The Sudán biotype showed a higher frequency of the allele and the genotype of interest (FecBB and FecBBB) compared to the Etíope biotype (p<0.05), however, the prolificity observed was greater in the Etíope biotype (p>0.05). The above suggests that the natural prolificacy for the OPC breed is surely under the control of other genes not determined so far. In this regard, the FecXR, FecGH and FecGI genetic polymorphisms (8,16) have been genotyped and associated with prolificity in the OPC, with no significant results.

As in this work, Pineda et al (8) report that the factors classified as non-genetic (parturitions number of the mother, father, of the season and year of conception) did not affect (p>0.05) the prolificacy in OPC population studied.

Several authors report that the natural prolificacy of the sheep increases with the age of the animal (4,30,31). A possible explanation for the phenomenon can be attributed to the age (32) and the bodyweight of the sheep at the time of mating, since as the sheep matures and reaches its body and physiological development, it becomes more efficient to maintain a gestation, produce more milk and express your maternal ability (33). Growth competes with pregnancy and reproductive processes for obtaining circulating nutrients in the body, which decreases reproductive parameters. That’s right, as is the case in most tropical extensive production systems, where the mating system is continuous and the sheep are usually paired between 20 and 26 kg (34).

The effect of the father did not affect the prolificity of the female OPC, these differences in the effect of the male, may be intimately related to the body condition, nutritional status, health status, the proportion of males:female in the herd and rest of the male between riding stations, which affect in one way or another on sperm quality and reproductive function (8,35).

The two variables related to the date of conception of the offspring had no significant relationship with prolificity, although the year 2014 and in the rainy season was greater.

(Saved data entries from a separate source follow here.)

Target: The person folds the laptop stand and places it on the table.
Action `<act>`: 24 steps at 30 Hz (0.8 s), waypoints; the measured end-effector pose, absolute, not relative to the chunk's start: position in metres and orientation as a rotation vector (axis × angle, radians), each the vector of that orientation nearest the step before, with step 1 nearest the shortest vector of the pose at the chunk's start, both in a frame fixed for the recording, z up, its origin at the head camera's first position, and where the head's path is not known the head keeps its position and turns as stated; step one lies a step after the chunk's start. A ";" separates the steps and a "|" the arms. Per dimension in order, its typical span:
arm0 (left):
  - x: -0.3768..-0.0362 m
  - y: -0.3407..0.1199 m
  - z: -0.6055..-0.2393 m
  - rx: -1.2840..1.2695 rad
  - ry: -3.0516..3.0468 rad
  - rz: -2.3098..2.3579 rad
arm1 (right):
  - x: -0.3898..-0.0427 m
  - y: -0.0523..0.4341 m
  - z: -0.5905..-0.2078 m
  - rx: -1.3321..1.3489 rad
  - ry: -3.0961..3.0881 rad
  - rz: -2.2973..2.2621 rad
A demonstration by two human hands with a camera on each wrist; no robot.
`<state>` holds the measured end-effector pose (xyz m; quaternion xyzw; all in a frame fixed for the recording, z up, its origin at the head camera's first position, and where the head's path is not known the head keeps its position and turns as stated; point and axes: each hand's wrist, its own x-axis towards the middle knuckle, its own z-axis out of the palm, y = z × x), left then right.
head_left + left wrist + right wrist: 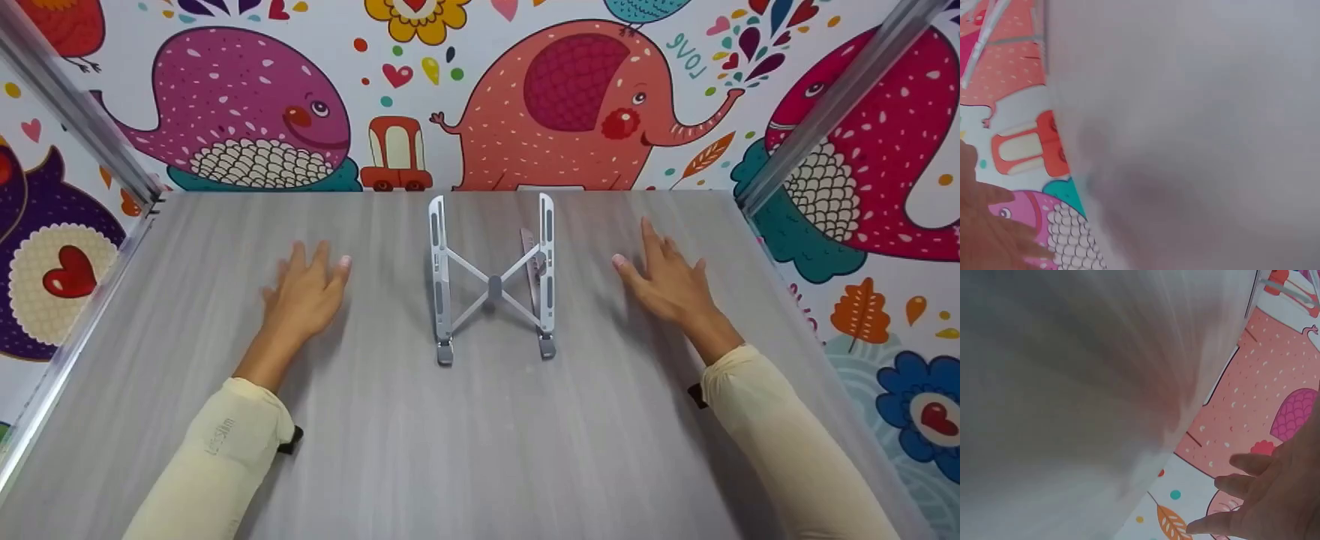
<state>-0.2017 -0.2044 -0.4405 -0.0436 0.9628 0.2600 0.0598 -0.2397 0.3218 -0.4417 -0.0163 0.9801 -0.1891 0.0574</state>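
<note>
Between left hand (304, 294) and right hand (670, 283), stand (494, 287); strip (533, 279) seemingly touching.

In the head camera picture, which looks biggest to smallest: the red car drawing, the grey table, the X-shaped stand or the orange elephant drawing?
1. Grey table
2. Orange elephant drawing
3. X-shaped stand
4. Red car drawing
</note>
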 end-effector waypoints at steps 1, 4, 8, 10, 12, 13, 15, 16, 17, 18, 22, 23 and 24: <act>-0.201 -0.200 -0.440 -0.121 2.896 0.838 | -0.238 0.321 -0.443 -0.040 2.968 -0.601; -0.198 -0.188 -0.440 -0.081 2.862 0.988 | -0.234 0.315 -0.445 -0.004 2.960 -0.702; -0.196 -0.172 -0.441 -0.026 2.797 1.252 | -0.230 0.303 -0.448 0.008 2.953 -0.878; -0.195 -0.163 -0.441 -0.038 2.709 1.399 | -0.229 0.296 -0.450 -0.013 2.952 -0.992; -0.194 -0.152 -0.441 -0.086 2.583 1.543 | -0.229 0.287 -0.451 -0.019 2.912 -1.127; -0.194 -0.147 -0.441 -0.122 2.509 1.612 | -0.229 0.283 -0.452 -0.014 2.882 -1.192; -0.194 -0.135 -0.441 -0.189 2.375 1.745 | -0.230 0.273 -0.453 0.010 2.811 -1.307; -0.194 -0.130 -0.441 -0.213 2.318 1.798 | -0.230 0.268 -0.453 0.023 2.774 -1.352; -0.194 -0.124 -0.442 -0.225 2.264 1.850 | -0.231 0.263 -0.454 0.034 2.736 -1.390; -0.195 -0.119 -0.442 -0.233 2.222 1.894 | -0.231 0.259 -0.454 0.036 2.708 -1.422; -0.199 -0.101 -0.442 -0.215 2.186 1.941 | -0.234 0.242 -0.458 -0.035 2.636 -1.573; -0.200 -0.098 -0.443 -0.201 2.202 1.933 | -0.235 0.239 -0.459 -0.057 2.617 -1.605; -0.202 -0.095 -0.443 -0.188 2.226 1.924 | -0.237 0.236 -0.460 -0.079 2.604 -1.639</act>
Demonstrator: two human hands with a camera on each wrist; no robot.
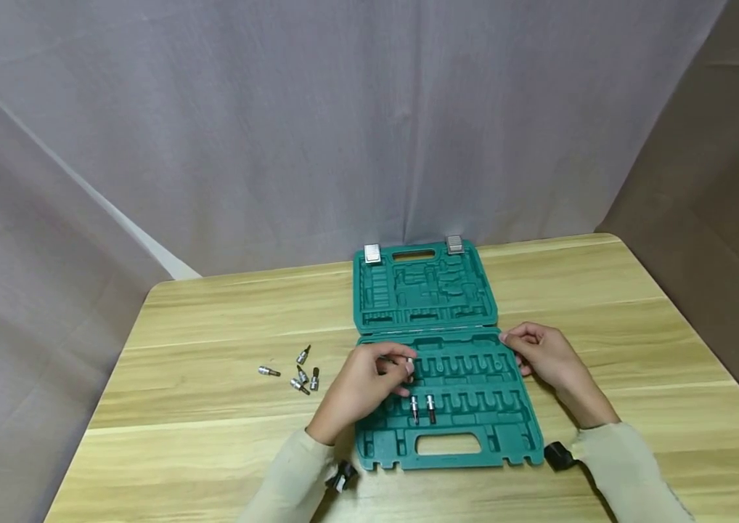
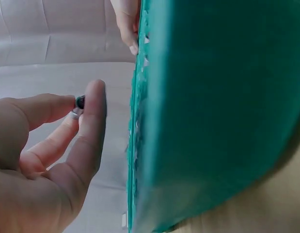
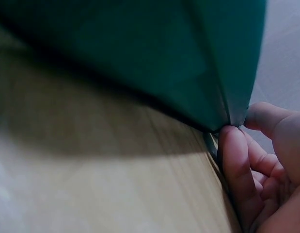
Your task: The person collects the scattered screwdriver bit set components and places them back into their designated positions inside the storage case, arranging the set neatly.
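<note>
Your left hand (image 1: 369,381) pinches a small socket bit (image 1: 409,365) between thumb and fingertips, just above the slotted tray of the open green tool case (image 1: 467,421). Your right hand (image 1: 542,356) grips the case's right edge, fingers curled. Hold the case steady and line the bit up with an empty slot beside the two seated bits (image 1: 422,408). Five loose bits (image 1: 297,373) lie on the wooden table (image 1: 637,327), left of the case.

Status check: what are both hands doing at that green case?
Left hand pinches a bit. Right hand grips the green case edge. Two bits seated; nothing blocking.
</note>
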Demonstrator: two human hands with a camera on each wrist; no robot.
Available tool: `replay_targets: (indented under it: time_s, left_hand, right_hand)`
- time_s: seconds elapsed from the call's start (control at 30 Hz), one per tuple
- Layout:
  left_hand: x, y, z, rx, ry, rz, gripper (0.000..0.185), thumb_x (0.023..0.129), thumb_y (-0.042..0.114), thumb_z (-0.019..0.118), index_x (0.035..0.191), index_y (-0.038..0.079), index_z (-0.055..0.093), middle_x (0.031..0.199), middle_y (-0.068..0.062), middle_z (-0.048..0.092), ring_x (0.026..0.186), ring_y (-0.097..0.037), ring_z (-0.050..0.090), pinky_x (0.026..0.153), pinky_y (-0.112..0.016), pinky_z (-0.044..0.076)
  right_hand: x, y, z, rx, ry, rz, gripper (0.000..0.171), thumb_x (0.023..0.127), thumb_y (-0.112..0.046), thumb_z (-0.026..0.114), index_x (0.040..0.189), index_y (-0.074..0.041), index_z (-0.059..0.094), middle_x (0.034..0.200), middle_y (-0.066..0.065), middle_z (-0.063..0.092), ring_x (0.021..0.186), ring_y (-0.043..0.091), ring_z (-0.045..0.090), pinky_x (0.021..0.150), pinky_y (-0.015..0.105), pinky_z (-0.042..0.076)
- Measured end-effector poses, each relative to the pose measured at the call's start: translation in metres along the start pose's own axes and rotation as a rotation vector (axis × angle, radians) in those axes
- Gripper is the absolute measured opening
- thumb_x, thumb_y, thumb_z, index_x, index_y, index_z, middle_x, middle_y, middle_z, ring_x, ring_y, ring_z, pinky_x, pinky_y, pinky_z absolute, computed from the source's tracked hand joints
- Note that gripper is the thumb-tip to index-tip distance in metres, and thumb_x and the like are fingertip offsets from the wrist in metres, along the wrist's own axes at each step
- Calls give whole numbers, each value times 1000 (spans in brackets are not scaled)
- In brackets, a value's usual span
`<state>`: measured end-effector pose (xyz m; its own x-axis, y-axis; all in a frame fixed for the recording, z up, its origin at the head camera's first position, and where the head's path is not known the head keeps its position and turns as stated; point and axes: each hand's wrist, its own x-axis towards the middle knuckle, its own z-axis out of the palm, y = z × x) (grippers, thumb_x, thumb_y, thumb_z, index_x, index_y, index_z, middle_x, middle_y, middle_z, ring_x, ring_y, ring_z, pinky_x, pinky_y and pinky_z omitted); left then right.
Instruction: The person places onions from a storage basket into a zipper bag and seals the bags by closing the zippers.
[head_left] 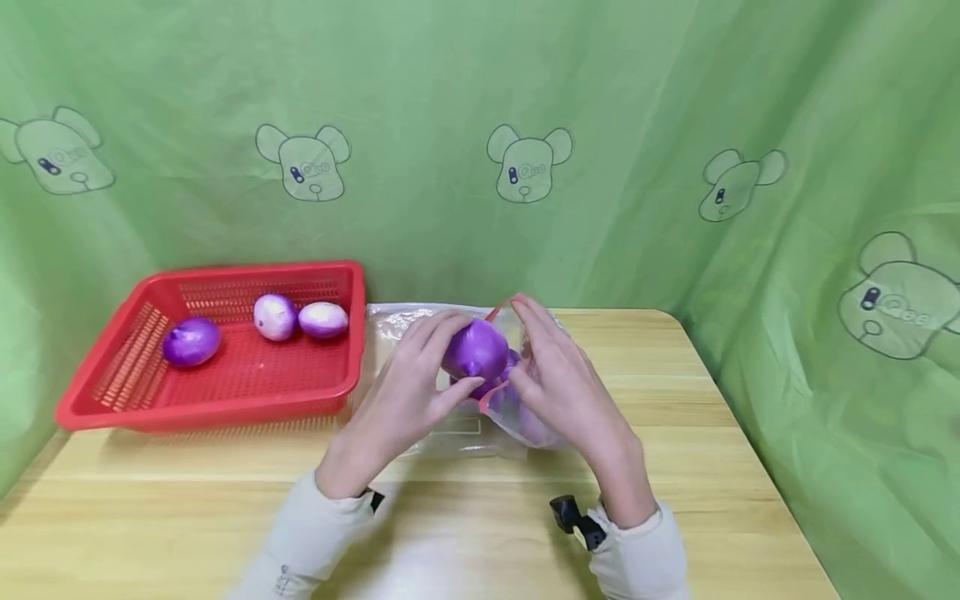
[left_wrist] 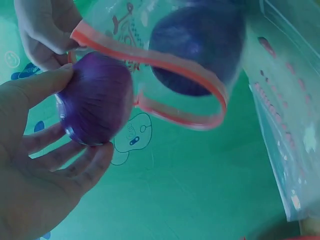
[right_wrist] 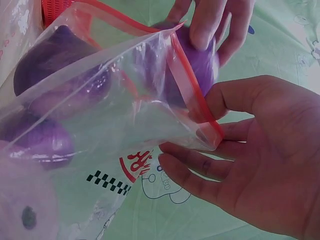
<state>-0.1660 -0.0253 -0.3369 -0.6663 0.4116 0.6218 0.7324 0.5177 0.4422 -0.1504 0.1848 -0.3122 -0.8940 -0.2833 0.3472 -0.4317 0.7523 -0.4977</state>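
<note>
My left hand (head_left: pixel 397 387) holds a purple onion (head_left: pixel 477 350) between thumb and fingers at the mouth of a clear zip bag (head_left: pixel 517 421). In the left wrist view, that onion (left_wrist: pixel 97 100) is beside the bag's red-edged opening (left_wrist: pixel 175 65). My right hand (head_left: pixel 562 379) pinches the red edge of the bag, thumb on one side and fingers on the other, as the right wrist view shows at the zip strip (right_wrist: pixel 187 75). Inside the bag lie more onions, among them one dark onion (right_wrist: pixel 57 70) and a lower onion (right_wrist: pixel 40 142).
To the left stands a red plastic basket (head_left: pixel 240 410) containing a purple onion (head_left: pixel 192 342) and two paler onions, one round (head_left: pixel 275 317) and one oval (head_left: pixel 323 320). Flat clear plastic (head_left: pixel 386 321) lies under the hands on the wooden table (head_left: pixel 637 350). Green curtain (head_left: pixel 420 217) surrounds the table's back and sides.
</note>
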Motion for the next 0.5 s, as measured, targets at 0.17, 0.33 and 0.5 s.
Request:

In Pelibuey x Blackbelly sheep and their crosses with Dorper and Katahdin in Mexico, they reported a significant effect of the year, but not of the time on prolificacy (31). In the Lacaune breed, it found effect of the year (35).

The authors declare no conflict of interest with publication of this manuscript.

To the University of Sucre for the financing of this research and to the producer of OPC in the department of Sucre that allowed the collection of the samples.